Sebaliknya, Mahkamah Konstitusi melihat bahwa pelanggaran-pelanggaran yang terjadi justru sangat serius dan akhinya ditetapkan PSU.
“Ini lucu oleh Bawaslu dianggap tidak ada persoalan tapi kemudian ketika sidang MK dianggap ada persoalan, itu menunjukan ketika kemarin di Pilkada serentak Bawaslu tidak optimal. Intinya menurut saya Bawaslu sudah gagal melakukan pengawasan terhadap penyelenggaraan pemilu sampai akhirnya harus PSU,” tegasnya.
“Kok bisa mahkamah konstitusi pusat di Jakarta bisa mengetahui ada persoalan di Kabupaten Serang, tetapi Bawaslu Kabupaten Serang tidak mengetahui sanksi. Jadi maksudnya Bawaslu Kabupaten Serang bekerjalah dengan baik, buat keputusan yang lebih baik jangan sampai dengan kinerja yang seperti sekarang akibatnya nanti tidak dipercaya publik lagi, masa mau PSU lagi nanti, berapa anggaran yang dihabiskan untuk PSU lagi,” imbuhnya.
Ia mengatakan, seharusnya ada evaluasi secara total terhadap Bawaslu Kabupaten Serang. Ini agar PSU bisa berjalan lancar dan tidak ada gugatan-gugatan lagi yang dilayangkan oleh tim yang merasa dicurangi.
“Kalau buat saya harusnya dievaluasi total lembaga pengawasnya, kemudian dilihat kinerja nya bagaimana, yang bisa mengevaluasi bisa dari Bawaslu RI, Bawaslu provinsi, atau memang ada dugaan terkait dengan profesionalitas itu bisa ke dewan kehormatan penyelenggaraan pemilu,” ujarnya.
Ia pun meminta agar Bawaslu bisa lebih meningkatkan pengawasannya pada pelaksanaan PSU dan serius dalam menangani setiap laporan-laporan yang masuk.
“Jadi kalau kerjanya Bawaslu sama seperti yang kemarin, membiarkan peristiwa yang mengakibatkan adanya anggapan terjadinya kecurangan dan sebagainya nah ini nanti bisa berpotensi gagal lagi pilkadanya. Atau yang lebih berbahaya lagi akan muncul ketidakpercayaan dari publik terhadap kerjanya Bawaslu,” ujarnya.

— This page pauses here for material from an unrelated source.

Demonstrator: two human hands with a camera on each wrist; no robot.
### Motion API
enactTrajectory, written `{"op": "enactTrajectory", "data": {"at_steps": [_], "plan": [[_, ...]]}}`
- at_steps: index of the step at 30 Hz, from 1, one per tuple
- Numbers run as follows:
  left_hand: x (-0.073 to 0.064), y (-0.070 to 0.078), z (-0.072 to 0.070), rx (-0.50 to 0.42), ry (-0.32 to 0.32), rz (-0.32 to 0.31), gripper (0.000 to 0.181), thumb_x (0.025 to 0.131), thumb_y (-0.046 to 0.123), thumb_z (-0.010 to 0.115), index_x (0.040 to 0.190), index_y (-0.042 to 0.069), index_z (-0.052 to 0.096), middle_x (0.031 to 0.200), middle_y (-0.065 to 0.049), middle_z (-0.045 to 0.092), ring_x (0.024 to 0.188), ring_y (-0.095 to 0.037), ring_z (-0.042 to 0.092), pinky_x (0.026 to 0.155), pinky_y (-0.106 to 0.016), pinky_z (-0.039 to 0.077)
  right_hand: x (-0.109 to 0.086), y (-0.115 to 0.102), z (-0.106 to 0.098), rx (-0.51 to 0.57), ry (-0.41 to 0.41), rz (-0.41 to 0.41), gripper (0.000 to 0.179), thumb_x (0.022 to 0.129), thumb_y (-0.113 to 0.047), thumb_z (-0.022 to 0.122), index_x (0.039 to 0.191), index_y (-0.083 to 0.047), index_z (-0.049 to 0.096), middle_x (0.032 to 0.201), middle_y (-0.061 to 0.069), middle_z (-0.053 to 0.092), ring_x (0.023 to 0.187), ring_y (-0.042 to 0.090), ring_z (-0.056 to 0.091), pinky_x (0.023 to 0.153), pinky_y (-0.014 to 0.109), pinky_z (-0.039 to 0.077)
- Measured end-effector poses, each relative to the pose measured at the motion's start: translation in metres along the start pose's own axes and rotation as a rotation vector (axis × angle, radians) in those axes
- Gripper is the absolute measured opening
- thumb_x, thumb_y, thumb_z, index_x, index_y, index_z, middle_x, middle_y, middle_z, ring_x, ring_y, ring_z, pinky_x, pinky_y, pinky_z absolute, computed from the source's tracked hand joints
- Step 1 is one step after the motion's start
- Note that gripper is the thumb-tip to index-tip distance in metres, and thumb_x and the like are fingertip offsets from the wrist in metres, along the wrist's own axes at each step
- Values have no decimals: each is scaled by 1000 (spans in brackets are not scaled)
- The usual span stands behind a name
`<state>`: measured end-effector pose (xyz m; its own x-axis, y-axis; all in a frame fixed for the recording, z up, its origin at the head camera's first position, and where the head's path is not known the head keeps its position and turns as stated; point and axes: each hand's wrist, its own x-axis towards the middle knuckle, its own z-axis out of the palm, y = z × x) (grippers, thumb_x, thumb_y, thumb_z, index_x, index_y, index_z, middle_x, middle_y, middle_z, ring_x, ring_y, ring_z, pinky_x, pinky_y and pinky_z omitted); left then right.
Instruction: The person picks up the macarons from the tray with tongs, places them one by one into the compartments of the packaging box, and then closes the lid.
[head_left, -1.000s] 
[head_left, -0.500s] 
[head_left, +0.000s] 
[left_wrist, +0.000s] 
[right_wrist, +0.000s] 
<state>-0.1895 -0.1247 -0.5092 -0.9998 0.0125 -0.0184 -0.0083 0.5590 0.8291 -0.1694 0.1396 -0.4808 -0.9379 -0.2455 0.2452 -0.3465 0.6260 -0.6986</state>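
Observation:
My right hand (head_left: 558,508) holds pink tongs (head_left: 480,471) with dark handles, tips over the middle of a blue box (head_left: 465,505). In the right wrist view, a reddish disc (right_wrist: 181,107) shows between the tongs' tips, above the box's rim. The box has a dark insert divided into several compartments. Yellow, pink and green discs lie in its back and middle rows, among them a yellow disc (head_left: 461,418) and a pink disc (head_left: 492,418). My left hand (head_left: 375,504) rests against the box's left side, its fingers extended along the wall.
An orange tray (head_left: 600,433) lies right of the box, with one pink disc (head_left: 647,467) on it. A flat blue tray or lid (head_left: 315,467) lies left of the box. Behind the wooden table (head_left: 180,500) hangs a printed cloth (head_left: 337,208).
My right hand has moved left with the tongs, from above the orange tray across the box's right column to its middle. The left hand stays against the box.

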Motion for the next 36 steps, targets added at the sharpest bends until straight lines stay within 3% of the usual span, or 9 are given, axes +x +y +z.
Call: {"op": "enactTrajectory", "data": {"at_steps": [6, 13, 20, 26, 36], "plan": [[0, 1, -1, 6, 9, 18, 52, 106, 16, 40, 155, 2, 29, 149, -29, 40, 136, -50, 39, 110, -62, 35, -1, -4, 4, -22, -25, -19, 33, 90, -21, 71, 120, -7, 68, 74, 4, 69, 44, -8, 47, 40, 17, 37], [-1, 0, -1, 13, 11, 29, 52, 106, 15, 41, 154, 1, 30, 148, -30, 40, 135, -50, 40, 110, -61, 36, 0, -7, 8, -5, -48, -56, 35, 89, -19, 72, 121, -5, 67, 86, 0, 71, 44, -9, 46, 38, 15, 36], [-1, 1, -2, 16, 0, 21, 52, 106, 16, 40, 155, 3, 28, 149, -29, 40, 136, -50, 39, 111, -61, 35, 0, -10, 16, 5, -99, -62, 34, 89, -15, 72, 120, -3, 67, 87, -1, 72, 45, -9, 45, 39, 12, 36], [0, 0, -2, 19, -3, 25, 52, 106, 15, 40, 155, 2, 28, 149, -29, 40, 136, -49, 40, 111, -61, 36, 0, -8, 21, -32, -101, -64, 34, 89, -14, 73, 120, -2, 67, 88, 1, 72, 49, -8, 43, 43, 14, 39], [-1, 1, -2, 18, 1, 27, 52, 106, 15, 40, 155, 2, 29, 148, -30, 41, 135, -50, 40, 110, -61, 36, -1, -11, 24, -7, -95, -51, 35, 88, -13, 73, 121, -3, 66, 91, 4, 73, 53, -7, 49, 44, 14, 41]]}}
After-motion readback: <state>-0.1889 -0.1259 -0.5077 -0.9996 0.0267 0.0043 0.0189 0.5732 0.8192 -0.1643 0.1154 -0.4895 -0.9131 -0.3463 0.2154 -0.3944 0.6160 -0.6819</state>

Menanggapi hal tersebut, Ketua Bawaslu Kabupaten Serang, Furqon menilai, adanya kritikan tajam yang mengarah ke Bawaslu Kabupaten Serang merupakan hal yang wajar. Ia pun berharap, kritikan-kritikan yang disampaikan adalah kritikan yang membangun.
“Mengkritisi itu untuk membangun, persoalan penilaian dari siapapun itu kan berhak, maka mengkritik Bawaslu hal yang wajar, yang penting kritikan itu untuk membangun dan menjadikan obat,” ujarnya.
Furqon mengatakan, pihaknya telah menjalankan tugas dengan sebaik-baiknya. Terbukti, seluruh laporan yang masuk ke bawaslu ditangani.
“Bawaslu tetap pada tupoksi, fungsi kita untuk melakukan pengawasan, apalagi kemarin dalam konteks keputusan MK ada beberapa putusan yang dasarnya dari putusan Bawaslu, silahkan teman-teman baca putusan di halaman 225 dan 226 itu jelas MK menimbang dalam hasil keputusan Bawaslu walaupun hakim MK mengimplementasikannya lebih luas itu adalah kewenangan MK. Karena posisinya dari 37 laporan dana 1 temuan yang kemarin itu saya pastikan ada putusannya,” pungkasnya.